What is a Data Lake?
Structured, semi-structured, and unstructured data may all be stored at any scale in a data lake, a centralised data repository. It is a system that enables you to store all of your data centrally, without regard to its size or format. Raw data is stored in data lakes where it can subsequently be processed for analysis or other reasons.
How to successfully build a Data Lake?
Following these steps is often required to establish a data lake:
- Establish your data lake’s size: Determine the goal of your data lake, the type of data you want to store, the amount of data you want to store, and the tools and procedures you will need to employ before you begin developing your data lake. Tools and procedures will also need to be ascertained on how we can analyse this data.
- Pick a platform: Several cloud-based systems, like Amazon S3, Microsoft Azure Data Lake Storage, and Google Cloud Storage, are available for creating a data lake. Based on the needs, budget and current technological stack of your organisation, select a platform.
- Describe the process of data ingestion: Data ingestion is the procedure of gathering and importing data into the data lake. You must specify the steps involved in gathering data from diverse sources, including databases, apps, and IoT devices, and importing it into the data lake.
- Create a data governance strategy: Data governance is the process of controlling the data in the data lake’s accessibility, usability, integrity, and security. To make sure that your data is reliable, accurate, and accessible to authorised users, you need to create a data governance strategy.
- Create a data processing framework: To oversee the processing of data in the data lake, you must create a data processing framework. ETL (Extract, Transform, Load), data wrangling, and other procedures for handling the data should be specified in this analysis framework.
- Create data access policies that specify who has access to the data in the data lake, what data they can view, and what they are permitted to do with the data. To guarantee that only authorised individuals have access to the data and to avoid data breaches and data misuse, you must create data access policies.
Overall, setting up a data lake might be challenging, but it can also be a useful tool for organising and analysing large amounts of data.
Some leading Data Lake tools:
Some of the leading data lake tools are:
- Databricks – Key feature is Databricks eliminates data silos and has Data Lake + Data Warehouse clubbed into a single product
- Google Data Lake – Key feature is Google platform includes Hadoop and Apache Spark.
- AWS Cloud – Key feature is Amazon DynamoDB is built-in for better Metadata storage.
What is the difference between Data Lake v/s Data Warehouse?
Data lakes are a central repository that may store any sort of data, structured or unstructured, in its raw form, unlike data warehouses, which are meant to store structured data in a well organised and specified format. In terms of data storage options, scalability, and managing various data kinds, data lakes provide more flexibility.

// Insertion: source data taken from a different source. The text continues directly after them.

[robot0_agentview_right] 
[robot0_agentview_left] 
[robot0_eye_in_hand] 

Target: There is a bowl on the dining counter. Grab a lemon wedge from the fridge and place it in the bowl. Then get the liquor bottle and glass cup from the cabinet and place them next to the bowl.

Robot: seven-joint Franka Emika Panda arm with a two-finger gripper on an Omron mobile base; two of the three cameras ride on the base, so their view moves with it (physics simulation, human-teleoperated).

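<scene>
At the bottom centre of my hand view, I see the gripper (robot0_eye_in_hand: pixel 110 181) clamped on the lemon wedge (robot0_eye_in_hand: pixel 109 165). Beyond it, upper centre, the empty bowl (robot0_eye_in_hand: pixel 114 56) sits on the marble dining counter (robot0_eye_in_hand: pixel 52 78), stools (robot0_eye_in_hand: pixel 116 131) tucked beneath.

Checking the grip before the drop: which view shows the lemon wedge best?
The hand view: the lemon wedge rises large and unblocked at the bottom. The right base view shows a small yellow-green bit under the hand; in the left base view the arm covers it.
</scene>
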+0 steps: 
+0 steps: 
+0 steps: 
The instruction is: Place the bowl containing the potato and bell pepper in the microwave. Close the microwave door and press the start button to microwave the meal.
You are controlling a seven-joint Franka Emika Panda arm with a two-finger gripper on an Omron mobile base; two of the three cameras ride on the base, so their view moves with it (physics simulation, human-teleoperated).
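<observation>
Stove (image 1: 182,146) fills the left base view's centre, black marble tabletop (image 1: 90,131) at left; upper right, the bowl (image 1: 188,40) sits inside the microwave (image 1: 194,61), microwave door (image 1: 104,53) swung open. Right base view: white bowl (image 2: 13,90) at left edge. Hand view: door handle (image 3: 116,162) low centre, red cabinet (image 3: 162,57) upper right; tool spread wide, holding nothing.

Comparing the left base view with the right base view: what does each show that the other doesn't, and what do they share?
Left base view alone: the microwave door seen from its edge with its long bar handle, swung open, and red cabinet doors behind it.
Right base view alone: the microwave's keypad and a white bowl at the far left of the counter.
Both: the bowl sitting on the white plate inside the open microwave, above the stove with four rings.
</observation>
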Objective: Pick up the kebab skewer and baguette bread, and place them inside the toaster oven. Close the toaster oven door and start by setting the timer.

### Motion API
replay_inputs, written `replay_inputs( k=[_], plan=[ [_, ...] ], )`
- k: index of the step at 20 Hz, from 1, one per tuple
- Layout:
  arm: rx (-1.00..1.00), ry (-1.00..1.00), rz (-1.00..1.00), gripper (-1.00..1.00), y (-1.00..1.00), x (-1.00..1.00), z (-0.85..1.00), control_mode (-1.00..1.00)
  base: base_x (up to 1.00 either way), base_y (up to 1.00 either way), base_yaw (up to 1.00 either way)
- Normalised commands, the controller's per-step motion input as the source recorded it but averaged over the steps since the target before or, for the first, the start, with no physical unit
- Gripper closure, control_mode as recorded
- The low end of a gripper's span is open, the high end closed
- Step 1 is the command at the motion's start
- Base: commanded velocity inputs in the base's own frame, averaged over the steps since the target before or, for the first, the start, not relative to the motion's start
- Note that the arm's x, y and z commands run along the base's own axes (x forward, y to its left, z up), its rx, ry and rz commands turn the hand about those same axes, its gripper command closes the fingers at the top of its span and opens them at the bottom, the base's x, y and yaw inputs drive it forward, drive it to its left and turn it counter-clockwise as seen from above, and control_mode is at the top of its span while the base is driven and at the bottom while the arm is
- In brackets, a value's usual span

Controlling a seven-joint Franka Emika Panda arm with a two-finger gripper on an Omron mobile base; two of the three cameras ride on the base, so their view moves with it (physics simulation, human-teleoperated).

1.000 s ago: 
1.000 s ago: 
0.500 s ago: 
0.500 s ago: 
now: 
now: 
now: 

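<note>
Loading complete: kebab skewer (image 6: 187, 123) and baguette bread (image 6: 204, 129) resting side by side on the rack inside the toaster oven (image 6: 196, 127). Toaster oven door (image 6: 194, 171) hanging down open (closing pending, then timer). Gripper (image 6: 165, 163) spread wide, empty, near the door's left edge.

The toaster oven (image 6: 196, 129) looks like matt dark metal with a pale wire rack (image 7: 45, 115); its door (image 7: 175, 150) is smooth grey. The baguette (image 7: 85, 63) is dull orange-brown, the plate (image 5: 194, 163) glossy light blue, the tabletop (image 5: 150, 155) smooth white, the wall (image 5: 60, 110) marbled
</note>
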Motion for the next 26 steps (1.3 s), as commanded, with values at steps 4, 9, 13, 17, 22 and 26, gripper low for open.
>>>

Here are some of the key differences:
|Data Warehouse||Data Lake|
|Structured Data – Pre-defined Schema. ‘Schema on Data Write’ before storage approach.||Storage Schema is flexible and raw data in any format can be stored for future analysis. ‘Schema on Read’ approach.|
|Data is transformed, cleansed, structured and then stored. So process is time consuming.||Provides for iterative exploration of data. Ingestion of such ‘as-is’ data is fast.|
|Relationship between Columns and Tables is rigid. Data quality and consistency is high.||Accommodates Structured, unstructured and semi-structured data.|
|Typically, scalability is vertical with a pre-conceived business scenario.||Scalability is horizontal to enable data distribution across different scenario clusters.|
|Hold structured data, so is limited by vertical business scenarios and Schemas.||Can handle vast amount of data. Suitable for Big Data and high volume data ingestion.|
|Organized data and employs ETL (Extract, Transform and Load) process for data load.||Complex with varying data structures and formats. Employs ELT process for analysis.|
|Good for structured reporting, ad-hoc data query, consolidated view and building business intelligence applications.||Good for Big data, Data & Pattern Discovery, AI, ML, Data experiments data Insights and advanced analytics by Data Scientists.|
|Data Governance and Compliance.||Data Flexibility and speed.|
Both Data Lake and Data Warehouse complement each other, thus providing a fine balance between data governance and data flexibility.